Where the Commissioner is of the opinion that any term of the agreement lodged with him or her under the provisions of this section is contrary to any provision of the Trade Dispute Act or any other written law, the Commissioner shall withhold registration and shall serve notice of such fact and his or her opinion, in writing, on each party to the agreement.

Section 41 (4) allows any interested party aggrieved by a decision of the Commissioner to withhold the registration of a collective labour agreement, to appeal against such decision to the Minister. Any party to a collective labour agreement who fails to register the collective labour agreement commits an offence and is liable to a fine of BWP2,000 or to imprisonment for 12 months, or to both.


For terminations to be lawful, there must be a lawful and justifiable basis for same. All dismissals require that a hearing must be held for an employee, such that allegations are capable of being tested before an impartial person. Only if it is, as objectively assessed, impossible to hold a hearing may an employer dismiss an employee without a hearing.

Collective Redundancies

Where the employer forms an intention to reduce the size of its workforce, the employer must issue notice to the Commissioner and, simultaneously, to the employees likely to be affected. Thereafter, the employer is to engage in consultations with employees with the intention of seeking alternative ways of avoiding the redundancy terminations and to seek way of alleviating the hardships of redundancy terminations.

Terminations for redundancy may be carried out on an individual employee basis or may be carried out where large number of employees are rendered redundant. The same principles and procedures are to be applied. The employer, in terms of this process, maintains the ultimate prerogative on whether to terminate or not and must simply ensure that a fair process is followed in doing so.

Notice Periods

The required notice to be given by the employer or the employee to terminate the contract of employment would depend on the type of contract as highlighted at 2.2 Contractual Relationship ("Types of Employment Contract"). It is also possible for the employer and employee to agree on notice periods that are mutually satisfactory to them – this is provided that same are not less favourable than those provided for by the Employment Act.

Termination of a contract for an unspecified period of time

Where a contract for an unspecified period of time provides for payment of wages for a period not exceeding a day, either party may terminate that contract at the close of any day’s work without any notice to the other party of its intention to do so. There is no requirement for payment in lieu of notice by either party.

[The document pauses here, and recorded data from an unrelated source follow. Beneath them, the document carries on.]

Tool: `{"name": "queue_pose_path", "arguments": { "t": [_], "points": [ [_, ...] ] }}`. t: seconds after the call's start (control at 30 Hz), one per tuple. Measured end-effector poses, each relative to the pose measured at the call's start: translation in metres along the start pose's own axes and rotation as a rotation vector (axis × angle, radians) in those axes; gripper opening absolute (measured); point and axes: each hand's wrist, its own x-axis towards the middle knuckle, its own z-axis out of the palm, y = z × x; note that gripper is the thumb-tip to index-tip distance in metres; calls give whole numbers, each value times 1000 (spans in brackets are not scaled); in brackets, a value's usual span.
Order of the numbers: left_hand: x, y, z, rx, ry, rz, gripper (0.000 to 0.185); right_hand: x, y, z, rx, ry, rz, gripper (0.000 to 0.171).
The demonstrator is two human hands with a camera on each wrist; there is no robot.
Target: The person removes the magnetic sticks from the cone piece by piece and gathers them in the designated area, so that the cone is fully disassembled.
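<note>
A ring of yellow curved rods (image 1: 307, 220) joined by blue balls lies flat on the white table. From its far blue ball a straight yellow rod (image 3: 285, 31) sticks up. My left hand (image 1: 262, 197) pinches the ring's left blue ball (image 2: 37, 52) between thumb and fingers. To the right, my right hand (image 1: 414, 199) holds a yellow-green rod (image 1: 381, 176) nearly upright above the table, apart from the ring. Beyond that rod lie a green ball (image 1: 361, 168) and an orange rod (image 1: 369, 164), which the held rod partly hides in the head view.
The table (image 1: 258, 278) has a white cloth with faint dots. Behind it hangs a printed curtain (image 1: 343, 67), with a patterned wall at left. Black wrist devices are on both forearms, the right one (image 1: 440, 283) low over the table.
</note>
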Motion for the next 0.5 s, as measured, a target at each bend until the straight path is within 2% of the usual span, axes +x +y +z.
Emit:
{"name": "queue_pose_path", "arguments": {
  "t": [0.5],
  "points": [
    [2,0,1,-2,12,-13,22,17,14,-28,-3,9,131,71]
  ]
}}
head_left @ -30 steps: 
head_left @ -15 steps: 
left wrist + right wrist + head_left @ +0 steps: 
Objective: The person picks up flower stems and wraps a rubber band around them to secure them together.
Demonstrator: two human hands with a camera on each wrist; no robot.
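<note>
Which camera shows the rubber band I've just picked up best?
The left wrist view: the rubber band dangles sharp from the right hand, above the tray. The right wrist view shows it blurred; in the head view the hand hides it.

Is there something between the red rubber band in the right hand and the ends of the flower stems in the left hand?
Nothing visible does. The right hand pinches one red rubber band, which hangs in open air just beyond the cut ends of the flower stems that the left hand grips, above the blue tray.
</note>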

Where the wages are payable for a period exceeding a day, or at any time, the notice to terminate such contract shall be for such period of time. Where either party intends not to serve the period of the notice, it may effect payment in lieu of notice.

Termination of a contract for an unspecified period with notice or without notice

In terms of the Act, either party may terminate the contract without giving notice by paying the other a sum equal to the amount of basic pay which would have accrued to the employee during the minimum lawful period of such notice. However, where notice has been given, either a minimal notice or any such longer notice, either party may terminate the contract before the end of the notice period by paying the other party a sum equal to the amount of basic pay which would have accrued to the employee during the balance of the period of notice.

Notice to terminate during probationary period

An employee of probation is one who has been given a contract of employment, but the employer needs time to assess whether or not to confirm the employment of that employee. The decision to confirm the employee at the expiry of the probation is the prerogative of the employer.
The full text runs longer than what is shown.